WHAT THE TASK ASKS — Which lines of the data include the string "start"? List them all.

• • •

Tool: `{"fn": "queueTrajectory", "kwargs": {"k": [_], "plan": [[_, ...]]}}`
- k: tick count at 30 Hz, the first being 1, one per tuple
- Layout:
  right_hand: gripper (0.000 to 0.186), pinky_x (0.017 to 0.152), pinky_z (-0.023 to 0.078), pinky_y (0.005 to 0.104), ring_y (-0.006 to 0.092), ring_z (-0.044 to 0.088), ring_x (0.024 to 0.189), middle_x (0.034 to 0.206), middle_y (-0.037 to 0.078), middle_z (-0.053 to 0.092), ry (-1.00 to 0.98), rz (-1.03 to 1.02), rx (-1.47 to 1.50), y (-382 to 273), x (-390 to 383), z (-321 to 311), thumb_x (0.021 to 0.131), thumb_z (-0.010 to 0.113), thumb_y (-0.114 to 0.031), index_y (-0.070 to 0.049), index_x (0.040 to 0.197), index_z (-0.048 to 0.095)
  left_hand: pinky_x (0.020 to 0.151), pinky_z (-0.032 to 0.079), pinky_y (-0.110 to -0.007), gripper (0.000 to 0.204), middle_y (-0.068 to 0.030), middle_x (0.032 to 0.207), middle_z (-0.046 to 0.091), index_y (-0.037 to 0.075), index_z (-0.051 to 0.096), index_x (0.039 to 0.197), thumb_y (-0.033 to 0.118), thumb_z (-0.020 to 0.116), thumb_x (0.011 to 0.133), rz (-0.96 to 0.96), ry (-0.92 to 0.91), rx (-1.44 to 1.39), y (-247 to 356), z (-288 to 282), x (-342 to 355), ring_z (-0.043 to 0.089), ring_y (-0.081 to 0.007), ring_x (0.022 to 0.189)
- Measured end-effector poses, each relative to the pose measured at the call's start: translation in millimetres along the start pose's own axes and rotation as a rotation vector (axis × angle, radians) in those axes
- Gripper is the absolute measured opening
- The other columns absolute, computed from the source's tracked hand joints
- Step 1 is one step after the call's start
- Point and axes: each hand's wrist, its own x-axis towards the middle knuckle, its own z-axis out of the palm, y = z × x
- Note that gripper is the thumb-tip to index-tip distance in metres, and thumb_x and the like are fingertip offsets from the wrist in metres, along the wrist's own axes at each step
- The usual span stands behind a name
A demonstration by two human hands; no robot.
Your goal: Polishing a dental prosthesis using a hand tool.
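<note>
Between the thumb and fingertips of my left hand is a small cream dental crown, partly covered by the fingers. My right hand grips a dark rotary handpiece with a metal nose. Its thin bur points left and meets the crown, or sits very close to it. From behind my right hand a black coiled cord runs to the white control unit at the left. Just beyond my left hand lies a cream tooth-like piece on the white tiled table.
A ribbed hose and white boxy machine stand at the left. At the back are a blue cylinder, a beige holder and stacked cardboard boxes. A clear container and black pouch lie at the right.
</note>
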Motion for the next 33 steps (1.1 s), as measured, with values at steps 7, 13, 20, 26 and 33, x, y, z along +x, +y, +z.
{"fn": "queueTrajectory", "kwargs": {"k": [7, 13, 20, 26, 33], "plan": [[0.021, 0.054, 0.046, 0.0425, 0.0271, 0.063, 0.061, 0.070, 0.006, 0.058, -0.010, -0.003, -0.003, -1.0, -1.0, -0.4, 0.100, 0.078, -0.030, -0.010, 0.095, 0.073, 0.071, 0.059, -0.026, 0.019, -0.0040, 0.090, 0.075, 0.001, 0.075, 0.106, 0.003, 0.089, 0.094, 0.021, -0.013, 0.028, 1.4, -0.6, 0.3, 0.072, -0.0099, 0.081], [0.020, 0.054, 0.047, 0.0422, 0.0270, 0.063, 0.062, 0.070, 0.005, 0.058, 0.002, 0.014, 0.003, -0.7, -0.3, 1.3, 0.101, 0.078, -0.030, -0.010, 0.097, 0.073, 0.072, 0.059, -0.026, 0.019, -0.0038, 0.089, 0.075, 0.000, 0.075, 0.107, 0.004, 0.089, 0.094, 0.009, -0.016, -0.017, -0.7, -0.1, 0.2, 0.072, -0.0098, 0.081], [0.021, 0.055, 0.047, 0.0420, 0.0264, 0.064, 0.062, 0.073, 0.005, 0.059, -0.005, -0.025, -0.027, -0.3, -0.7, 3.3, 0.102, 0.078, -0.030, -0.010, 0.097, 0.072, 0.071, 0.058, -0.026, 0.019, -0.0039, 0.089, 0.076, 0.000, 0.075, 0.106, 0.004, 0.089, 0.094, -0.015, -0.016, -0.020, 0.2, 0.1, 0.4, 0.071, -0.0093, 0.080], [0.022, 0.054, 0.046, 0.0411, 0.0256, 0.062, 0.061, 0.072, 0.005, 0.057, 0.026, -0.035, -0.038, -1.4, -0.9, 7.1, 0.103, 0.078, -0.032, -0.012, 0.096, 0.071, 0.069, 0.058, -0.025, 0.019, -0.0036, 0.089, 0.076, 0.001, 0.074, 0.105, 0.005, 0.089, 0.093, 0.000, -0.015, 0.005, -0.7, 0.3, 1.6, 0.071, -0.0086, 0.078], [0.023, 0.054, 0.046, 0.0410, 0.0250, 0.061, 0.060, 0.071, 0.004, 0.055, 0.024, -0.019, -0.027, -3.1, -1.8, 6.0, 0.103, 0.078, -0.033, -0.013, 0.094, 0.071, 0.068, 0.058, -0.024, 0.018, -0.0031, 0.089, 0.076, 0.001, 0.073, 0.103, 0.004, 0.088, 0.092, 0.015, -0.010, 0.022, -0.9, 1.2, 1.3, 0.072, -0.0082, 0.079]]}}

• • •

OUTPUT FOR THIS EXERCISE —
- Measured end-effector poses, each relative to the pose measured at the call's start: translation in millimetres along the start pose's own axes and rotation as a rotation vector (axis × angle, radians) in those axes
- Step 1 is one step after the call's start

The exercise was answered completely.